WORK REQUIRED »
The records appear below. Repeat them exactly.

#### SOURCE DATA ####

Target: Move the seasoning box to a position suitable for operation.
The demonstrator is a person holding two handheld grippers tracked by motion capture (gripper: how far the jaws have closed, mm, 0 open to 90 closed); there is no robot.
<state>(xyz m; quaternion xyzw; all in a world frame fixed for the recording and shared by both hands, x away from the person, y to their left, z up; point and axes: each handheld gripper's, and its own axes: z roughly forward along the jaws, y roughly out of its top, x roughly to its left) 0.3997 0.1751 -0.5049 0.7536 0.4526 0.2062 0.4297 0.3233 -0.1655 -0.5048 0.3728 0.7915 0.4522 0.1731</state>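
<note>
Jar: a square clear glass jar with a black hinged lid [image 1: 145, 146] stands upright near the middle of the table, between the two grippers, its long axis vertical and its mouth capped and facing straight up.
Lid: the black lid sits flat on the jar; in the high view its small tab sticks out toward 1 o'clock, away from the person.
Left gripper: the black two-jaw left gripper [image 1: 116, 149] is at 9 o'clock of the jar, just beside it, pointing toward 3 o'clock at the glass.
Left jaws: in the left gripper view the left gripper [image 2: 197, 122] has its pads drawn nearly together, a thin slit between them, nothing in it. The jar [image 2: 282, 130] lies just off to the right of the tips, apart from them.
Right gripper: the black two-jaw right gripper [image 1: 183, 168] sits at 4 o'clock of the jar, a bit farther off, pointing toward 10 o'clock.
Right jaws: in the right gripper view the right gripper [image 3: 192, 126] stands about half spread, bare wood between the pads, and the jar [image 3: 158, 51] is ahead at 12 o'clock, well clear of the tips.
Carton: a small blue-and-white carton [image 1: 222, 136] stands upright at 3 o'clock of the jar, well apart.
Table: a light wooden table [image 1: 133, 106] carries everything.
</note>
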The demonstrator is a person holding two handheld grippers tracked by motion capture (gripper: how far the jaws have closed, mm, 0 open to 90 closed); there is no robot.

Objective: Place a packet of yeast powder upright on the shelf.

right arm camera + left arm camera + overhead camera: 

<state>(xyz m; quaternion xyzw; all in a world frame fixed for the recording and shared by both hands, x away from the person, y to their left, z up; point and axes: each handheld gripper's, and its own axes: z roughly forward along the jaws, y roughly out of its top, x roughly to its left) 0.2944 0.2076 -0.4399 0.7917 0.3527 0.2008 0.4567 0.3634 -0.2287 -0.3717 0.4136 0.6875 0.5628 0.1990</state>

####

RESULT OF THE TASK »
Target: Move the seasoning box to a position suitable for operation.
The demonstrator is a person holding two handheld grippers tracked by motion capture (gripper: how far the jaws have closed, mm, 0 open to 90 closed); there is no robot.
<state>(xyz m; quaternion xyzw; all in a world frame fixed for the recording and shared by both hands, x away from the person, y to their left, z up; point and axes: each handheld gripper's, and its own axes: z roughly forward along the jaws, y roughly out of its top, x roughly to its left) 0.3997 0.1751 -0.5049 0.7536 0.4526 0.2062 0.4297 0.3233 -0.1655 -0.5048 0.3728 0.7915 0.4522 0.1731</state>
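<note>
Jar: a square clear glass jar with a black hinged lid [image 1: 145, 146] stands upright near the middle of the table, between the two grippers, its long axis vertical and its mouth capped and facing straight up.
Lid: the black lid sits flat on the jar; in the high view its small tab sticks out toward 1 o'clock, away from the person.
Left gripper: the black two-jaw left gripper [image 1: 116, 149] is at 9 o'clock of the jar, just beside it, pointing toward 3 o'clock at the glass.
Left jaws: in the left gripper view the left gripper [image 2: 197, 122] has its pads drawn nearly together, a thin slit between them, nothing in it. The jar [image 2: 282, 130] lies just off to the right of the tips, apart from them.
Right gripper: the black two-jaw right gripper [image 1: 183, 168] sits at 4 o'clock of the jar, a bit farther off, pointing toward 10 o'clock.
Right jaws: in the right gripper view the right gripper [image 3: 192, 126] stands about half spread, bare wood between the pads, and the jar [image 3: 158, 51] is ahead at 12 o'clock, well clear of the tips.
Carton: a small blue-and-white carton [image 1: 222, 136] stands upright at 3 o'clock of the jar, well apart.
Table: a light wooden table [image 1: 133, 106] carries everything.
</note>
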The demonstrator is a person holding two handheld grippers tracked by motion capture (gripper: how far the jaws have closed, mm, 0 open to 90 closed); there is no robot.

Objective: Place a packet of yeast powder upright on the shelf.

right arm camera + left arm camera + overhead camera: 

<state>(xyz m; quaternion xyzw; all in a world frame fixed for the recording and shared by both hands, x away from the person, y to their left, z up; point and axes: each handheld gripper's, and its own axes: z roughly forward along the jaws, y roughly out of its top, x roughly to its left) 0.2944 0.2076 -0.4399 0.7917 0.3527 0.2008 0.4567 0.3634 -0.2287 -0.3717 0.4136 0.6875 0.5628 0.1990</state>

No additional answer is expected.